The talent scale clearly tips in favor of the USA for now, but what might level the playing field in this match is that Canada’s main strength (team defense) matches up well with the USA’s strong suit (attack). Canada is coming off shutting down Brazil’s attack and won’t concede the same spaces to the Americans that the Netherlands did in the quarterfinal stage.
Canadian center back Vaness Gilles single handedly extinguished several Brazilian attacks and alongside fellow center back Kadeisha Buchanan and the fullbacks, Lawrence and Allysha Chapman, they were the stars of the quarterfinal in front of standout PK shot-stopping goalkeeper Stephanie Labbe, who’s on a strong run of form in this tournament.
Canada’s issues will clearly come in the areas of shot creation.
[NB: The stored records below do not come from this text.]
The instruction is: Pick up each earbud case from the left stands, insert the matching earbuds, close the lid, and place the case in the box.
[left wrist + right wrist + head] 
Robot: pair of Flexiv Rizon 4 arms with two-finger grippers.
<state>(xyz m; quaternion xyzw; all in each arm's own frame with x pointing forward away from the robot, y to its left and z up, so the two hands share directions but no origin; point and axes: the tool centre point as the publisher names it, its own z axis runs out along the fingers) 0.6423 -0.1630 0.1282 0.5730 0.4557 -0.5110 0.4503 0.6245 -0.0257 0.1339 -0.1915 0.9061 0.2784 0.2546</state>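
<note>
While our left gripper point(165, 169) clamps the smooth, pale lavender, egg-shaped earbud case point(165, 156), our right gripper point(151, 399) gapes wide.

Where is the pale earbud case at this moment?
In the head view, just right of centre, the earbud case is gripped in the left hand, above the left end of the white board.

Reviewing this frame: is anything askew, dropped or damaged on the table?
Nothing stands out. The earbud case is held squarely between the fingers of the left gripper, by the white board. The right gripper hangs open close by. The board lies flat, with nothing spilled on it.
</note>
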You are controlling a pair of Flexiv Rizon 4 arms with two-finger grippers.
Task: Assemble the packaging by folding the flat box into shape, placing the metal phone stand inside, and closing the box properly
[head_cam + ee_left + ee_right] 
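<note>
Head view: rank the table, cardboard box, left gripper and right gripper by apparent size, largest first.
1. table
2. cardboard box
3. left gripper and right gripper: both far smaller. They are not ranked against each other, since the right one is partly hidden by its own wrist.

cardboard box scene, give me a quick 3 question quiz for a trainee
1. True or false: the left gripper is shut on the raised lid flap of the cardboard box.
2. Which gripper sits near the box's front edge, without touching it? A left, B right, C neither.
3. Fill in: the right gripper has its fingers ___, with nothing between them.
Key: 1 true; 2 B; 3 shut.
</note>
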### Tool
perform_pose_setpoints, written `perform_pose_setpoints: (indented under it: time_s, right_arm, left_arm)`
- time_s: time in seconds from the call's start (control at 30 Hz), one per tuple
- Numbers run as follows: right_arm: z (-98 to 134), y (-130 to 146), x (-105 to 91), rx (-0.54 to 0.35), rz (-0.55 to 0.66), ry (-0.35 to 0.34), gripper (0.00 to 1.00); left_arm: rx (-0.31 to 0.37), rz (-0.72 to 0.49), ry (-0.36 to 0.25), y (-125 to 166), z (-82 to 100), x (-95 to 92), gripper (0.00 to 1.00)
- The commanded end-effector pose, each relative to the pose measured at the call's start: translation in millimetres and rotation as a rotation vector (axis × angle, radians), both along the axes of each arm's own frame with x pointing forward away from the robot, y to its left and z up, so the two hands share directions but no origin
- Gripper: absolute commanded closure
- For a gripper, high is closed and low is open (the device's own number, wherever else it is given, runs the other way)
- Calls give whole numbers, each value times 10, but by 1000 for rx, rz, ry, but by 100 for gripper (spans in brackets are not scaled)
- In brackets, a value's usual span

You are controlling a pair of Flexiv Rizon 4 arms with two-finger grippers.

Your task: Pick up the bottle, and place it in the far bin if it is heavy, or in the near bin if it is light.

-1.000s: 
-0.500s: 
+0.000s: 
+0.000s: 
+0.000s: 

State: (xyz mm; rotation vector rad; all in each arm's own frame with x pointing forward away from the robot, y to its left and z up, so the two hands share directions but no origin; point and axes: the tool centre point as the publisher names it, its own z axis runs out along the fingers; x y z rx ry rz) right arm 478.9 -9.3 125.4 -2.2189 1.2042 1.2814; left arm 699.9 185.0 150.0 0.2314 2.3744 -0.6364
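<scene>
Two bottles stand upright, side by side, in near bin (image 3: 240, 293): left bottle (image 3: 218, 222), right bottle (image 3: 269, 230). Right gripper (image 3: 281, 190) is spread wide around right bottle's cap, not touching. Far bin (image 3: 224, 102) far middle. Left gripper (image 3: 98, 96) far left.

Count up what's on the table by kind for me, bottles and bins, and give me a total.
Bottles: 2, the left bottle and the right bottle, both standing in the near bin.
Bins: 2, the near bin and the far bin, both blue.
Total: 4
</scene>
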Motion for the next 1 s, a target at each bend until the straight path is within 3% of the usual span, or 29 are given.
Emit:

Their seven total shots on goal in four matches are the second fewest in the tournament, and their 29 total shots are the fewest of any of the quarterfinalists. Bev Priestman’s team will continue to rely on its speedy wingers, set pieces or moments of magic from Sinclair or Beckie to break through.
So it sets up for another intense, physical, hard-fought matchup between two teams that are both equally hungry to make the gold medal match. Neither will be content with playing for bronze and it should show on the field.